⟨

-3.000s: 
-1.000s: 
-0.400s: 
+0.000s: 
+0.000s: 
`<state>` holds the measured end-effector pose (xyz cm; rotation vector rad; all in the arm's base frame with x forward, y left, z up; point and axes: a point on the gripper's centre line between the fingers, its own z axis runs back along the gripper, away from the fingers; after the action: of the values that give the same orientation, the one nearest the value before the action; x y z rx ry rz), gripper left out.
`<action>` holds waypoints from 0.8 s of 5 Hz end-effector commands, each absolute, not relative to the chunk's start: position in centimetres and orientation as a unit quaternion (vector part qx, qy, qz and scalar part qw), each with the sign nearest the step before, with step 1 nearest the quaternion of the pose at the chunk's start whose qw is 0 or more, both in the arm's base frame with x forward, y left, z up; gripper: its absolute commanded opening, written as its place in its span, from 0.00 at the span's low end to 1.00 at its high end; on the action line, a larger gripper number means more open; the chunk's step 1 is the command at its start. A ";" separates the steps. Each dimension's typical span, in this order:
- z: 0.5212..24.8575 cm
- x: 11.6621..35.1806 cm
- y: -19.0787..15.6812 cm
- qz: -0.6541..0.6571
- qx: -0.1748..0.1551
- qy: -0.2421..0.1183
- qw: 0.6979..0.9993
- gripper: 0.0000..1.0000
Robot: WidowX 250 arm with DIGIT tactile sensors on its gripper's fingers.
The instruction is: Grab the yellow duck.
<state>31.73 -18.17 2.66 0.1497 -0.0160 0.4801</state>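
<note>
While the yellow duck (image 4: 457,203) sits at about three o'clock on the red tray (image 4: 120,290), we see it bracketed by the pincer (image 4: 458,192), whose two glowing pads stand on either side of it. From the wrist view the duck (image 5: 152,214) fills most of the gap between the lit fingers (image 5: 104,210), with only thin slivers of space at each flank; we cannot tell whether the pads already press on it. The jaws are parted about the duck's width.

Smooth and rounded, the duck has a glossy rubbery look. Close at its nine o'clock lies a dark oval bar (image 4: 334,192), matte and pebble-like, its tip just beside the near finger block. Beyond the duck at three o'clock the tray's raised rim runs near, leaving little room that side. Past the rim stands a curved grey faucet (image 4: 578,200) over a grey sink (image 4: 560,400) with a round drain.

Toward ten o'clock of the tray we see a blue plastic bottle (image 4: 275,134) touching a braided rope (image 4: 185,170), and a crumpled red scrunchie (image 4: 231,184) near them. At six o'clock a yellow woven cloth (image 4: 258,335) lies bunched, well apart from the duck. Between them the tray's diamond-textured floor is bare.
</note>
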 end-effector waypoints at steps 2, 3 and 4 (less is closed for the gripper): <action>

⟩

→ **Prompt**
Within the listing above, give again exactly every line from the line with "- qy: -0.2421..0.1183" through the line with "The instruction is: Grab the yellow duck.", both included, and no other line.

→ **Your response**
- qy: -0.2421..0.1183
- qw: 0.6979..0.9993
- gripper: 0.0000..1.0000
Robot: WidowX 250 arm with DIGIT tactile sensors on its gripper's fingers.
The instruction is: Grab the yellow duck.

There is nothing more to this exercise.